(Data entries)

****************

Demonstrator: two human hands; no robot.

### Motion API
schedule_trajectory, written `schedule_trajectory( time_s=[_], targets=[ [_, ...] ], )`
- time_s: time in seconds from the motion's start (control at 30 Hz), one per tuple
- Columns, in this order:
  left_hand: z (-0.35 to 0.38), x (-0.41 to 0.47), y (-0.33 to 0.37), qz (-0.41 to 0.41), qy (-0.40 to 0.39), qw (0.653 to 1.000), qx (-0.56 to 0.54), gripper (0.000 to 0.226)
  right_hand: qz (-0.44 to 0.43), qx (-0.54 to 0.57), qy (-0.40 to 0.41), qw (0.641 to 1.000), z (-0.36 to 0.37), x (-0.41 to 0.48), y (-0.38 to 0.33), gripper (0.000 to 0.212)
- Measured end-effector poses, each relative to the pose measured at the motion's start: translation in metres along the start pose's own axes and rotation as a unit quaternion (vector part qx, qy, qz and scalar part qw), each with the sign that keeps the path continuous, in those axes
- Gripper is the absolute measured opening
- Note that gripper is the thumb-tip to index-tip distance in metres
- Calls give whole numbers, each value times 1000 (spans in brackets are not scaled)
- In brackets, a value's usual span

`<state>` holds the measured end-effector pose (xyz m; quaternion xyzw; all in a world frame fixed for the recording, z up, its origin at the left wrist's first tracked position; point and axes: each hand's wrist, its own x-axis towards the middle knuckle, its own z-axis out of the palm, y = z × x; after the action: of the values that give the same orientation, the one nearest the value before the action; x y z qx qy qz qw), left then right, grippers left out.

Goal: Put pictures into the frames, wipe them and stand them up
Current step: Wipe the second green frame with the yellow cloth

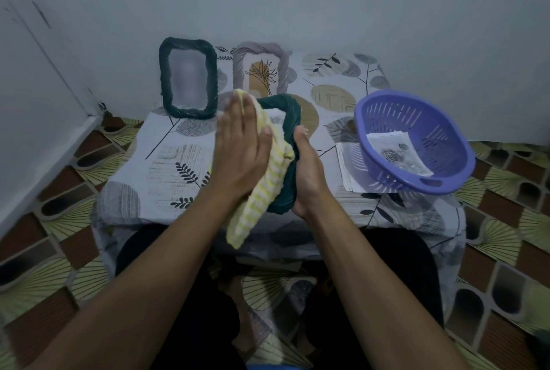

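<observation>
Green frame at back (188, 81): stood upright on the table (166, 158), beyond and left of the grip, with a blurred picture in it.
Lilac frame (262, 69): stood upright beside it, straight beyond the grip; whether a picture is seen in it or the tablecloth through it cannot be told.
Left hand (241, 146): laid flat with straight fingers, nothing clasped, and pressed on the cloth.
Cloth (262, 188): yellow-and-white, spread between the left palm and the face of the held frame, its tail hung below the grip.
Held frame (290, 119): dark green, raised on edge above the near side of the table and tilted; its face is largely covered by the cloth.
Right hand (309, 173): closed on the held frame's right edge, the thumb laid along the rim; the fingers behind are hidden.
Sheets (346, 167): laid flat right of the grip, partly under the basket.
Basket (395, 113): purple, tipped, right of the grip, with pictures (398, 152) inside.
Step in hand: wiping is judged to be under way on the third frame.
Next move: the cloth is to be lifted clear, and the held frame set upright beyond the grip, near the other two; the right-hand hold should be kept until the frame rests steady.
</observation>
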<state>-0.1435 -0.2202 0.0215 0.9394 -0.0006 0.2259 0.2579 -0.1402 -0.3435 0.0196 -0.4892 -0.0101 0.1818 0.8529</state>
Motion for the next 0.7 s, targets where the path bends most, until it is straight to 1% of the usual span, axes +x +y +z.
schedule_trajectory(
  time_s=[0.07,0.1,0.17,0.23,0.3,0.37,0.47,0.6,0.67,0.7],
  targets=[
    [5,-13,11,71,-26,996,-37,69,7,1,4,1000,4,2,-6,53],
    [10,-22,15,102,-41,992,-55,67,0,1,16,1000,4,3,-10,50],
    [16,-39,17,146,-68,985,-64,64,-30,-33,53,998,-3,8,-20,36],
    [20,-55,9,187,-88,977,-44,62,-41,-47,74,995,-9,8,-28,38],
    [24,-65,-5,214,-86,973,4,61,-41,-48,84,994,-14,8,-32,41],
    [27,-67,-16,180,-69,981,30,62,-48,-56,87,993,-15,8,-32,40],
    [25,-55,-25,72,-31,997,-3,64,-54,-65,61,995,-12,6,-31,44],
    [13,-26,-32,20,30,998,-42,65,-40,-136,30,989,-14,-1,-25,49],
    [3,-8,-33,-32,44,995,-82,64,-16,-165,0,986,-15,-6,-20,51],
    [-4,-1,-33,-45,42,994,-91,63,-1,-176,-12,984,-14,-8,-18,50]
  ],
)
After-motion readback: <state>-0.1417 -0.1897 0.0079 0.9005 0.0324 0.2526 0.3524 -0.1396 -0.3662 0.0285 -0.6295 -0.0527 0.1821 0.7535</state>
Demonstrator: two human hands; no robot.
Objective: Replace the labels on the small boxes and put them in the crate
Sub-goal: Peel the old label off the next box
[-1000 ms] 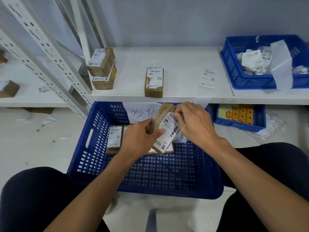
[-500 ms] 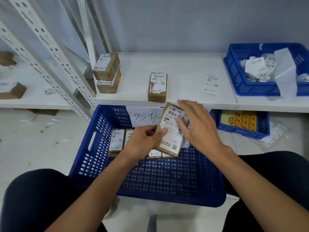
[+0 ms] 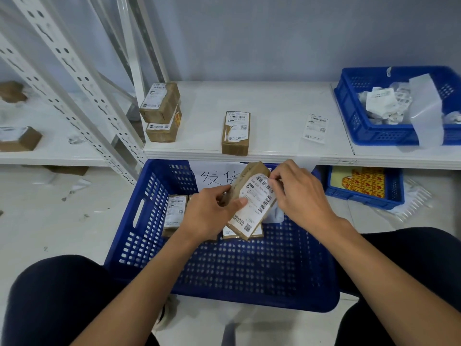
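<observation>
My left hand (image 3: 212, 212) grips a small brown box (image 3: 245, 179) tilted above the big blue crate (image 3: 139, 236). A white barcode label (image 3: 255, 203) covers the box's top face. My right hand (image 3: 298, 193) pinches the label's upper right corner. Labelled boxes (image 3: 174, 211) lie flat on the crate floor, partly hidden by my hands. On the white shelf (image 3: 277, 116) stand one labelled box (image 3: 235, 132), a stack of two boxes (image 3: 161, 111) and a loose label (image 3: 315, 127).
A smaller blue crate (image 3: 361, 126) with crumpled label scraps sits at the shelf's right end. Under the shelf is a blue tray (image 3: 391, 196) with yellow-red packs. White rack uprights (image 3: 82, 88) slant at the left, with more boxes (image 3: 20, 139) beyond. My knees flank the crate.
The held box has tilted more upright. My right hand shifted from lying flat on the label to pinching its upper right corner. The camera has tilted a little.
</observation>
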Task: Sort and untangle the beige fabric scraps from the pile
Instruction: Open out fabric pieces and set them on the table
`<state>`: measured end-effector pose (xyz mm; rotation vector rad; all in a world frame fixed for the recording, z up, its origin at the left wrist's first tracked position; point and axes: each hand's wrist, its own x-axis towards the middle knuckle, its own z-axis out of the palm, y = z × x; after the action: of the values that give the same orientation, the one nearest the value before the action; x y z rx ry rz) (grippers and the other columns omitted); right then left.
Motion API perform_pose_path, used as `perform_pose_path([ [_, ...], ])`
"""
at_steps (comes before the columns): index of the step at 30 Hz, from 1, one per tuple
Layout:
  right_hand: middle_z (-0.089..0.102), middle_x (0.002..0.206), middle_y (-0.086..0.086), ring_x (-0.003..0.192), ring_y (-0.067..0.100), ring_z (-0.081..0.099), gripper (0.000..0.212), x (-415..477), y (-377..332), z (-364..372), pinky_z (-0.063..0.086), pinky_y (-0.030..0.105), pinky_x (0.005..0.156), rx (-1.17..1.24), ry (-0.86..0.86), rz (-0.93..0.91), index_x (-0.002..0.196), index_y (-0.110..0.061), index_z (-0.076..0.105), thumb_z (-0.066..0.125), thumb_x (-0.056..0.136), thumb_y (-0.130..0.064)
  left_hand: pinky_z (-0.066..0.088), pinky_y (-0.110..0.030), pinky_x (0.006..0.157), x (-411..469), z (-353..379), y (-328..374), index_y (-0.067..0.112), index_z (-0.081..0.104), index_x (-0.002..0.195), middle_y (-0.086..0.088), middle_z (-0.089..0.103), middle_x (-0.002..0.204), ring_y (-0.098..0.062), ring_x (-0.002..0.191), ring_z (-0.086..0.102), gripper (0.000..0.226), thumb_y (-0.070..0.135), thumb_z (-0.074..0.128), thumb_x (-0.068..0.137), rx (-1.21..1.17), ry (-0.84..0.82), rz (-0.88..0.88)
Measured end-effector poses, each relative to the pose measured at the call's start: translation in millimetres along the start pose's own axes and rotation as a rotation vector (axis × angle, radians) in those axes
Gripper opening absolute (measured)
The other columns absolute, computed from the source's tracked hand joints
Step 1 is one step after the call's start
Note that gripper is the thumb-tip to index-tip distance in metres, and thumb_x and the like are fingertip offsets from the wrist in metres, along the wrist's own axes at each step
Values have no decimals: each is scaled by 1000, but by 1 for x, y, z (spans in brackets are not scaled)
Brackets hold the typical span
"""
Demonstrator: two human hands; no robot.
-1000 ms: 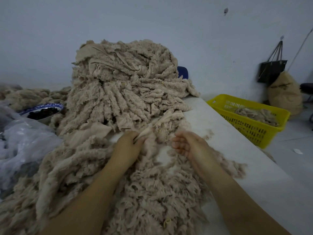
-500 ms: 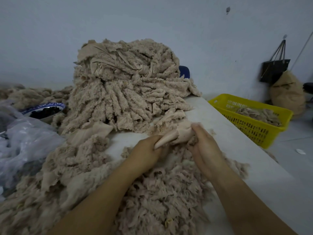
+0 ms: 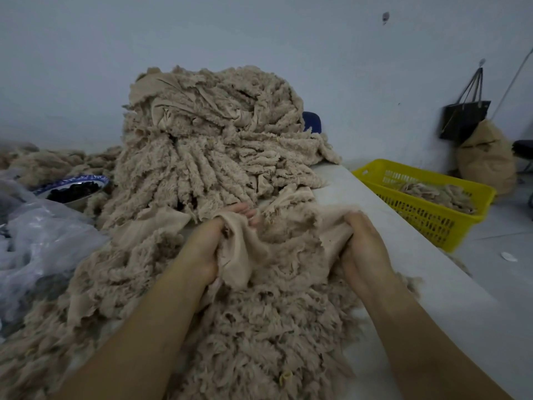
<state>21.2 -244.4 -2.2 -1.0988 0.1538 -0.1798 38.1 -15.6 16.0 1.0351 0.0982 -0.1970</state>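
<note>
left hand (image 3: 202,249), right hand (image 3: 364,243) moved apart | gripping 1 scrap (image 3: 277,241)

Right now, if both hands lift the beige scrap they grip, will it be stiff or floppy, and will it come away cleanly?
Probably floppy: the beige scrap sags in folds between the left hand and right hand. Likely light, since it looks thin. It may snag, as its frayed edge lies on the fuzzy pile below.

Dim light. A pale grey wall (image 3: 259,39) bears 1 dark mark (image 3: 385,17); a black bag (image 3: 465,118) hangs on it above a tan sack (image 3: 489,161) on the grey floor (image 3: 507,235).
</note>
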Motion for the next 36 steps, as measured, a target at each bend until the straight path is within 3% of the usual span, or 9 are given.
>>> perform_pose_path([
  [3, 68, 90, 6, 78, 19, 68, 14, -3, 0, 4, 55, 38, 70, -30, -73, -23, 101, -11, 56, 46, 103, -21, 51, -21, 73, -3, 0, -4, 22, 55, 133, -6, 56, 136, -13, 101, 60, 40, 5, 50, 97, 766, 70, 66],
  [8, 73, 113, 8, 105, 21, 70, 24, -10, -1, 13, 59, 35, 86, 50, -210, -61, 113, -17, 68, 46, 104, -19, 33, -2, 90, -21, 18, 9, 69, 48, 120, 40, 44, 131, 32, 108, 38, 43, 75, 56, 79, 1418, -571, 44],
  [11, 72, 115, 13, 109, 25, 69, 23, -15, 1, 18, 58, 36, 90, 38, -292, -66, 108, -16, 72, 50, 102, -21, 34, -15, 106, -33, 32, -2, 58, 63, 111, 27, 53, 138, 9, 123, 49, 67, 98, 38, 64, 1276, -559, 18],
  [14, 72, 113, 16, 109, 28, 69, 25, -20, 6, 20, 57, 36, 90, -74, -379, -69, 108, -12, 71, 62, 94, -31, 42, -33, 111, -31, 40, -19, 25, 68, 124, 5, 67, 129, -9, 119, 61, 73, 81, 46, 82, 870, -300, 63],
  [17, 75, 110, 3, 102, 21, 71, 27, -23, 12, 22, 59, 32, 81, -262, -445, -61, 102, -33, 74, 73, 81, -49, 52, -43, 100, -24, 43, -14, 5, 69, 116, -13, 74, 111, -26, 107, 69, 41, 38, 51, 101, 446, -90, 124],
  [21, 75, 91, -15, 80, 6, 72, 15, -28, 13, 20, 50, 15, 64, -558, -562, -59, 91, -42, 72, 70, 84, -55, 61, -32, 75, -21, 39, 3, 2, 69, 111, -13, 75, 105, -21, 92, 73, 29, 23, 53, 101, 14, -30, 124],
  [26, 33, 50, -15, 44, 1, 30, 44, -19, 9, 14, 24, 14, 43, -817, -402, -250, 58, -36, 40, 61, 96, -45, 57, -23, 67, -19, 30, 20, 11, 68, 101, 1, 71, 85, -10, 76, 68, 26, 28, 49, 103, -110, -1, 229],
  [31, 54, 66, -1, 57, 15, 50, 33, -21, -4, 11, 40, 24, 55, -464, -326, -159, 68, -26, 56, 69, 83, -52, 58, -27, 80, -12, 13, 32, 14, 66, 117, -1, 74, 106, -13, 96, 71, 27, 28, 49, 104, -178, 116, 279],
  [36, 74, 90, 3, 84, 17, 71, 20, -24, -6, 17, 56, 30, 66, -183, -398, -36, 73, -30, 71, 73, 73, -49, 54, -28, 72, -11, 23, 16, 10, 64, 79, -4, 67, 72, -16, 71, 64, 21, 14, 57, 99, 147, 177, 158],
])
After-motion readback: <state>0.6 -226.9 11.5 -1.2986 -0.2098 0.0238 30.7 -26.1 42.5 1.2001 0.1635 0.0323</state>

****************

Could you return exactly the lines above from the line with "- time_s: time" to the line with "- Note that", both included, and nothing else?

### RESPONSE
- time_s: time in seconds from the motion's start (control at 30 Hz), one per tuple
- Columns, in this order:
  left_hand: z (-0.35 to 0.38), x (-0.41 to 0.47), y (-0.33 to 0.37), qz (-0.41 to 0.41), qy (-0.40 to 0.39), qw (0.653 to 1.000), qx (-0.56 to 0.54), gripper (0.000 to 0.226)
  right_hand: qz (-0.44 to 0.43), qx (-0.54 to 0.57), qy (-0.40 to 0.41), qw (0.641 to 1.000), z (-0.36 to 0.37), x (-0.41 to 0.48), y (-0.38 to 0.33), gripper (0.000 to 0.212)
- Measured end-effector poses, each relative to the pose measured at the motion's start: translation in metres along the start pose's own axes and rotation as a unit quaternion (vector part qx, qy, qz and scalar part qw), each with the sign that keeps the path continuous, in those axes
- Gripper is the absolute measured opening
- Note that gripper is the thumb-tip to index-tip distance in metres

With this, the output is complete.